Work to be completed: All of the data should be copied exactly, with the pictures left out.
%%
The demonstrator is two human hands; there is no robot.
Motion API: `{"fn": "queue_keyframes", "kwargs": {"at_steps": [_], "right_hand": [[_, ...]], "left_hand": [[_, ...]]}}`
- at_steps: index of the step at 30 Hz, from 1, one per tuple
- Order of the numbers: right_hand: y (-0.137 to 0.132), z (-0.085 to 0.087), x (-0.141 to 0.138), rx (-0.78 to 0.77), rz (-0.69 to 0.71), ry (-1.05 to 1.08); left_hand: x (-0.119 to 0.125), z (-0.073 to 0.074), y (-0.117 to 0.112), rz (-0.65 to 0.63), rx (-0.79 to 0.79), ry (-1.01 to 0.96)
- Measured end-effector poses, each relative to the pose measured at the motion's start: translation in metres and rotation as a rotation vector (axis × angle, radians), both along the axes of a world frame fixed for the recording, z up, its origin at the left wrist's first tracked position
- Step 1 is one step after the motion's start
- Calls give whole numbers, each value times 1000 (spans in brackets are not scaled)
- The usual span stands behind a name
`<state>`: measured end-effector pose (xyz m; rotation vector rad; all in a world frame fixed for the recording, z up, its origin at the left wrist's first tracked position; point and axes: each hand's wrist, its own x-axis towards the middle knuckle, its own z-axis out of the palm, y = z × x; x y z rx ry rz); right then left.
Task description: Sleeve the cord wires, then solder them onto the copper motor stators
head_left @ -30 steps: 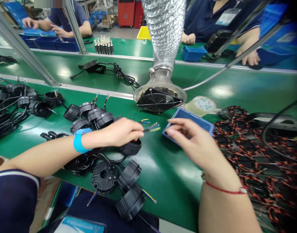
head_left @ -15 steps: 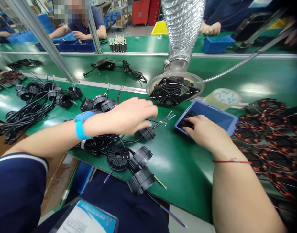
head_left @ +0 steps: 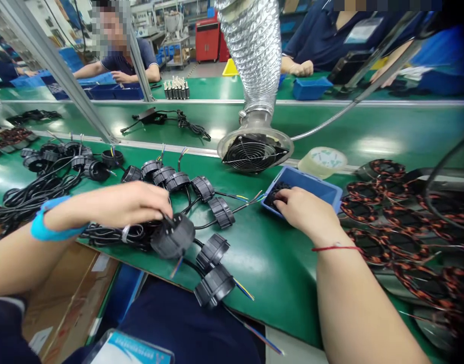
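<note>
My left hand (head_left: 135, 202), with a blue wristband, is pinched on the black cable where it enters a round black plastic cap (head_left: 175, 238). This cap is tilted up, with coloured wire ends hanging below it. My right hand (head_left: 308, 210) reaches into the near left corner of a blue bin (head_left: 319, 188). Its bent fingers are among small black parts (head_left: 275, 196), and what they pinch is hidden. Two more black caps, a nearer one (head_left: 216, 285) and another (head_left: 213, 251), lie between my hands at the table edge.
A fan hood (head_left: 254, 151) on a foil duct (head_left: 250, 55) hangs above the green table (head_left: 266, 273). Copper-wound rings (head_left: 402, 217) cover the right side, beside a roll of tape (head_left: 323, 162). Bundled black cables (head_left: 38, 194) lie left. Co-workers sit across the bench.
My left hand has moved left and down onto the cap's cable and closed, tilting the cap up. My right hand stays in the bin. The whole view has shifted a little.
</note>
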<state>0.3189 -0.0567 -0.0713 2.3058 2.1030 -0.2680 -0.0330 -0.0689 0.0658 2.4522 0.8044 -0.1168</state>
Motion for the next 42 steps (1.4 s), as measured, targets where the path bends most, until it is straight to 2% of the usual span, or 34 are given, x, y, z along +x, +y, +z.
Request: {"fn": "queue_keyframes", "kwargs": {"at_steps": [2,4,6,7,9,11,13,15,17,19,22,24,26,27,31,34,38,42], "right_hand": [[-1,2,-1,14,-3,8],[-2,4,-3,28,-4,15],[-2,6,-4,44,-4,21],[-2,7,-5,53,-6,24],[-3,9,-5,65,-9,29],[-3,10,-6,69,-7,39],[-3,10,-6,70,1,53],[-3,9,-7,72,11,67],[-3,8,-7,78,17,81],[-3,8,-7,88,15,102],[-3,9,-5,118,-3,155],[-3,11,0,149,-18,202],[-2,13,6,176,-23,249],[-2,14,9,189,-26,308],[-4,19,15,191,-69,811],[-7,26,8,138,-95,1099],[-10,31,-4,91,-99,1211],[-7,27,-7,108,-120,1228]], "left_hand": [[-5,1,11,315,-137,-218],[0,-13,20,587,-233,-448],[13,-35,28,691,-286,-556],[21,-46,32,673,-292,-533],[38,-64,38,522,-259,-396],[53,-74,41,365,-145,-268],[63,-75,42,296,10,-222],[71,-69,42,262,146,-256],[77,-59,45,179,187,-314],[81,-48,50,92,76,-308],[87,-33,61,21,-286,-203],[91,-27,68,-43,-501,-202],[94,-24,70,-114,-600,-235],[96,-23,70,-134,-602,-235],[102,-26,60,-134,-375,-99],[101,-28,47,-282,-167,-77],[94,-22,23,-482,47,-97],[89,-20,11,-554,138,16]]}}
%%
Exercise response:
The demonstrator is two human hands; there is no robot.
Motion API: `{"fn": "queue_keyframes", "kwargs": {"at_steps": [_], "right_hand": [[_, ...]], "left_hand": [[_, ...]]}}`
- at_steps: index of the step at 30 Hz, from 1, one per tuple
- Order of the numbers: right_hand: y (-0.137 to 0.132), z (-0.085 to 0.087), x (-0.141 to 0.138), rx (-0.78 to 0.77), rz (-0.69 to 0.71), ry (-1.05 to 1.08); left_hand: x (-0.119 to 0.125), z (-0.073 to 0.074), y (-0.117 to 0.112), rz (-0.65 to 0.63), rx (-0.79 to 0.79), ry (-1.01 to 0.96)
- Measured end-effector poses, each relative to the pose measured at the motion's start: translation in metres and rotation as a rotation vector (axis × angle, radians), both along the axes of a world frame fixed for the recording, z up, its origin at the left wrist's first tracked position
- Step 1 is one step after the motion's start
- Calls give whole numbers, each value times 1000 (spans in brackets are not scaled)
- The usual span stands behind a name
`<state>`: measured end-effector pose (xyz m; rotation vector rad; all in a world frame fixed for the recording, z up, its origin at the left wrist's first tracked position; point and axes: each hand's wrist, its own x-axis towards the middle knuckle, its own z-axis out of the palm, y = z × x; x y z rx ry rz); right then left.
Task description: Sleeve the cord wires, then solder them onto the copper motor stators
head_left @ -30 steps: 
head_left @ -15 steps: 
head_left @ +0 steps: 
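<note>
My left hand (head_left: 135, 202), with a blue wristband, is pinched on the black cable where it enters a round black plastic cap (head_left: 175, 238). This cap is tilted up, with coloured wire ends hanging below it. My right hand (head_left: 308, 210) reaches into the near left corner of a blue bin (head_left: 319, 188). Its bent fingers are among small black parts (head_left: 275, 196), and what they pinch is hidden. Two more black caps, a nearer one (head_left: 216, 285) and another (head_left: 213, 251), lie between my hands at the table edge.
A fan hood (head_left: 254, 151) on a foil duct (head_left: 250, 55) hangs above the green table (head_left: 266, 273). Copper-wound rings (head_left: 402, 217) cover the right side, beside a roll of tape (head_left: 323, 162). Bundled black cables (head_left: 38, 194) lie left. Co-workers sit across the bench.
My left hand has moved left and down onto the cap's cable and closed, tilting the cap up. My right hand stays in the bin. The whole view has shifted a little.
</note>
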<state>0.3189 -0.0567 -0.0713 2.3058 2.1030 -0.2680 -0.0330 -0.0689 0.0658 2.4522 0.8044 -0.1168</state>
Motion for the next 42 steps (1.4 s), as measured, targets where the path bends most, until it is straight to 2% of the usual span, or 34 are given, x, y, z along +x, +y, +z.
Request: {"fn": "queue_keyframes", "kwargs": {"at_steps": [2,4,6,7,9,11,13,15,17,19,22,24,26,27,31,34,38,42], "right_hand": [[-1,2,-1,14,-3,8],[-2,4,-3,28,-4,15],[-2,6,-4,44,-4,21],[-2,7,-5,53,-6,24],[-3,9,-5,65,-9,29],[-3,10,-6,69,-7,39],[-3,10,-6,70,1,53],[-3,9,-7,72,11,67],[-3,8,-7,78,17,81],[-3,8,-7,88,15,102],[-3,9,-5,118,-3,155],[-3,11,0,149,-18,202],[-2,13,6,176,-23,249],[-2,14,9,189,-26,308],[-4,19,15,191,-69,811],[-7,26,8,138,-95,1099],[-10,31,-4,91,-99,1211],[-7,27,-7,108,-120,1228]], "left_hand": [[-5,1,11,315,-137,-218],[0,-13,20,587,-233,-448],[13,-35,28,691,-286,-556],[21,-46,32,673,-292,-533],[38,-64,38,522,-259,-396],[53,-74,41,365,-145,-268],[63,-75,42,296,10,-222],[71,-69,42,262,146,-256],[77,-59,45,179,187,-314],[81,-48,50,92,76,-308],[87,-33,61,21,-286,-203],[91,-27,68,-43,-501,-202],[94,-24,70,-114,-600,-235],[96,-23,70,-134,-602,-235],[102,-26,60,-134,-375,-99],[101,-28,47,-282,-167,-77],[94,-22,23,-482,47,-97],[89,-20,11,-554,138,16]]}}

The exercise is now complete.